Михаил хлопнул дверью…
Через час к Логинову на площадку прибежала взмыленная секретарша.
— Логинов, — устало сказала она, — вот и ищи вас. Позвоните начальнику.
Михаил пошел в прорабскую, навстречу ему бежал Белоголовый и махал руками, как вертолет лопастями.
— Логинов, Логинов!
— Ну, чего тебе? — сказал Михаил.
— Ну что ты, брат? Пошутить нельзя. Вон я тебе привез и магарыч… подпиши ведомость.
— Выпиши наряд — подъем стрелы, монтаж, демонтаж двигателей… А это не надо.
Логинов обошел Белоголового и зашел в прорабскую. Поднял трубку. Набрал номер. Ответил Бакенщиков.
— Я вас слушаю, Евгений Иванович.
— Ты кого спросил? Остановил кран номер семь!
— Мне никого не надо спрашивать, — ответил Логинов. — По графику…

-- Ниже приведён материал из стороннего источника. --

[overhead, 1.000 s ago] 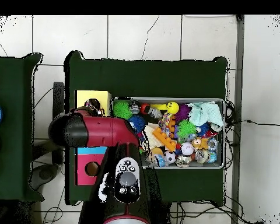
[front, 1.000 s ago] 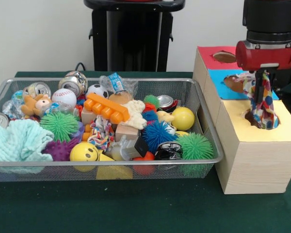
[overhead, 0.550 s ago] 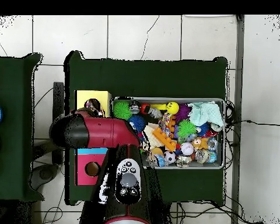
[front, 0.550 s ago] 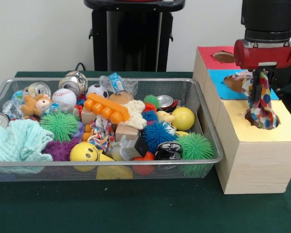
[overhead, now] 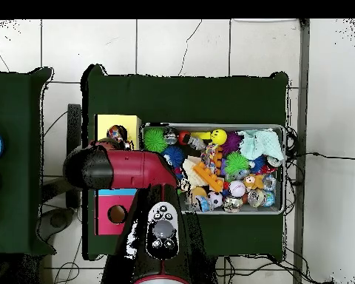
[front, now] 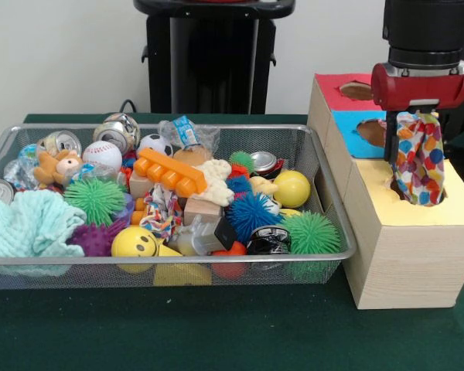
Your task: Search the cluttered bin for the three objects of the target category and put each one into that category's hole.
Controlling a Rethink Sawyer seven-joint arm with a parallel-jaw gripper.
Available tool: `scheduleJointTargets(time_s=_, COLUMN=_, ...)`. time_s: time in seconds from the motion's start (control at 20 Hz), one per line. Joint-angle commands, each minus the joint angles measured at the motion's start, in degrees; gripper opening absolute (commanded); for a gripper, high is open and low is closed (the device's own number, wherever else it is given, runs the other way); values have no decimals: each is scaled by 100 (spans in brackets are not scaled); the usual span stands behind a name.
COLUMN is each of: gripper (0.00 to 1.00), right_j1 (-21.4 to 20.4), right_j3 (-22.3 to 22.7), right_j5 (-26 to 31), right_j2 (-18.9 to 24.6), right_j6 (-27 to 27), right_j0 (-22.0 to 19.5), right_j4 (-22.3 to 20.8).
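Spotted multicoloured cloth (front: 419, 164) hanging at right of frame, lower end over the hole in the yellow box top (front: 456, 207). Clenched on its upper end by the gripper (front: 411, 117). Cluttered wire bin (front: 325, 197) at left.

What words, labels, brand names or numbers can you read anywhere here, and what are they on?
None can be read.
Cans in the wire bin: printing too blurred.
Clear packet with blue label: too small.
Yellow ball: a smiley face, no text.
Sorting box: colour panels only.
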Motion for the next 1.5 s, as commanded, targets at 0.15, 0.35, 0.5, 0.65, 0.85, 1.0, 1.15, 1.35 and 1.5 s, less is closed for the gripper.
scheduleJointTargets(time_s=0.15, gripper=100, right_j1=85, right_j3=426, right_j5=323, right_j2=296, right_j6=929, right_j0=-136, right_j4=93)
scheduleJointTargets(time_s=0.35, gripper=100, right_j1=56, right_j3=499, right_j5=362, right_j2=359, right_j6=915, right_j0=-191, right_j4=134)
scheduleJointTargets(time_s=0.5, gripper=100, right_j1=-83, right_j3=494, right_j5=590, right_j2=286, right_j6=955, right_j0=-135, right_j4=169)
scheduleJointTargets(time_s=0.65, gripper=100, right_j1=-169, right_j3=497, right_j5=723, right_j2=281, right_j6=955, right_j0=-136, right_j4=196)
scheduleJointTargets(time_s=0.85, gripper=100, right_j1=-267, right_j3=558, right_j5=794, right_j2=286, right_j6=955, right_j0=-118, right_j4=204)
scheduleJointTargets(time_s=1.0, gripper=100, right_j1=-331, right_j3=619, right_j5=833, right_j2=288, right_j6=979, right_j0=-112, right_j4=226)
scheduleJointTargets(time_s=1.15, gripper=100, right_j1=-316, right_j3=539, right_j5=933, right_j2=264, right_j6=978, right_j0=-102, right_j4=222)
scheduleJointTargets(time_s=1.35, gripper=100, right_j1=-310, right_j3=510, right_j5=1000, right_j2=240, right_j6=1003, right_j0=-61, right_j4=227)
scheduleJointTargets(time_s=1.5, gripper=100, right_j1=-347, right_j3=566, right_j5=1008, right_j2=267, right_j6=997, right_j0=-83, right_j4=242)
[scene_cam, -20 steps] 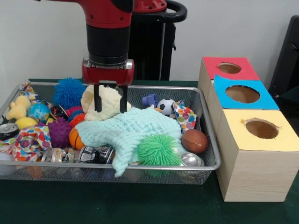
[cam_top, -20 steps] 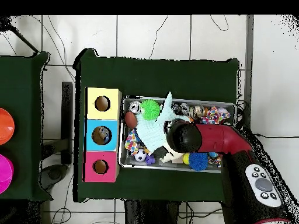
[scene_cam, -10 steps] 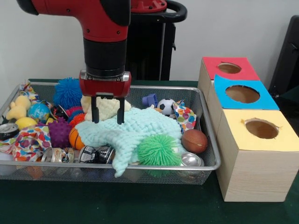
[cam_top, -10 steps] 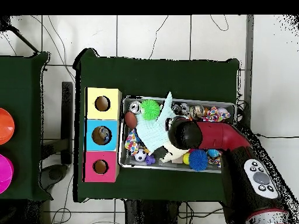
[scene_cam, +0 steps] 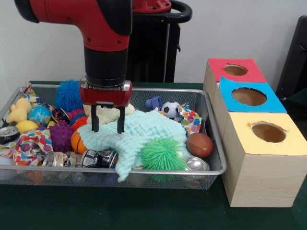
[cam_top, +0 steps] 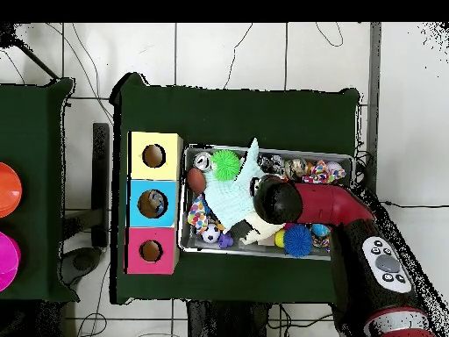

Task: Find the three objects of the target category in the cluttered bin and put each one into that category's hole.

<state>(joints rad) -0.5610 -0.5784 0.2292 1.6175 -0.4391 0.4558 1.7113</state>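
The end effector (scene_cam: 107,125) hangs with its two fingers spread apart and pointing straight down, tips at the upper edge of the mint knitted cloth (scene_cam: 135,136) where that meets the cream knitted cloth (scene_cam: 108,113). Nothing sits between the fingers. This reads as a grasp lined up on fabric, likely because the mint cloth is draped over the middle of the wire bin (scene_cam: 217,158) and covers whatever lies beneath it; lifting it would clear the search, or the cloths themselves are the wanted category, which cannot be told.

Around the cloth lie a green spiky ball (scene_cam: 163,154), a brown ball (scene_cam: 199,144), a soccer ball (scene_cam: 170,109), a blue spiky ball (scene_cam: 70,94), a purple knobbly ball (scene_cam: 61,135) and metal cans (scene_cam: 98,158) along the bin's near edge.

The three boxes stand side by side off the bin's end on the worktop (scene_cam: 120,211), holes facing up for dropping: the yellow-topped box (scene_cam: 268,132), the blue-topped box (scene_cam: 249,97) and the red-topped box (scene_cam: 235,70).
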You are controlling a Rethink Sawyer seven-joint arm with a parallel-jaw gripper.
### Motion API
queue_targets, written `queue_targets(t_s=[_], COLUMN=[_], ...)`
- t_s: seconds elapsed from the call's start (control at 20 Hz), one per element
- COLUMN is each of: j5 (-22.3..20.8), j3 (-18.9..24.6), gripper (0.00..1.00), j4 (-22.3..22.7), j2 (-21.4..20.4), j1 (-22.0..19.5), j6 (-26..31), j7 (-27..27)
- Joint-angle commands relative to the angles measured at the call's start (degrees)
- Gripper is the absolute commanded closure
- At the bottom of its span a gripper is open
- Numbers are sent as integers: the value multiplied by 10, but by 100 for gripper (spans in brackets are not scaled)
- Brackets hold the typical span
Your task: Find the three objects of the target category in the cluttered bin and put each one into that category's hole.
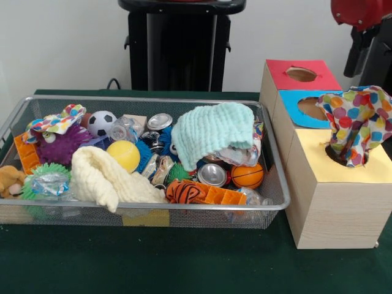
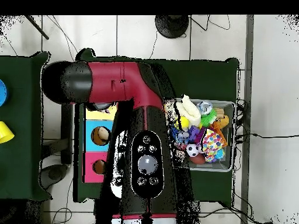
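Drooping half into the yellow hole (image 1: 338,156), a polka-dot cloth (image 1: 357,119); gripper state cannot be told.

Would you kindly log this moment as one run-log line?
polka-dot cloth: partly stuffed in yellow hole | green cloth, cream cloth: in bin | gripper: unseen

A dark green desk (image 1: 184,263) stands before a plain white wall (image 1: 61,43), and among the clutter on it lie a soccer ball (image 1: 101,122), a yellow ball (image 1: 124,155), a small basketball (image 1: 247,176), a crushed can (image 1: 212,174), a purple fuzzy toy (image 1: 61,146) and a tiger-striped toy (image 1: 185,192). From above, a pale tiled floor (image 2: 268,70) surrounds the desk, with thin cables (image 2: 268,137) trailing across it and a round black base (image 2: 171,24) near the top edge. A second green table (image 2: 20,116) stands apart at the left, carrying a blue object (image 2: 2,92) and a yellow object (image 2: 4,132) at the picture's edge.
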Motion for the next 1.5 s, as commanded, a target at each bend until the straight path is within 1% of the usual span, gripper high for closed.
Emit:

— Вы мне сорвали объект… — перешел на «вы» Бакенщиков. — Много на себя, Логинов, берете.
— Сколько наваливаете, столько и беру. Вы же сами подписали график, и, стало быть, он приобрел силу закона…
— А вы меня спросили? Кто, я тебя спрашиваю, здесь начальник?
— Я не глухой, — вдруг сказал Логинов. — Должен быть порядок, система…
— Если тебе не нравится, если и впредь самоуправство… то можешь подать, Логинов, заявление. Все!
Логинов положил трубку, в висок гулко ударили слова «ты кого спросил?». Что это, разгон, срыв? Да нет, подумал Логинов. Самоутверждение. Перед кем? Опять не то. Тут нечто большее. Бакенщиков не мальчик и не истеричка. Выходит, график для Бакенщикова — пустой звук. Да и закон, который он сам затвердил, — только для меня закон. Я как личность для Бакенщикова не существую…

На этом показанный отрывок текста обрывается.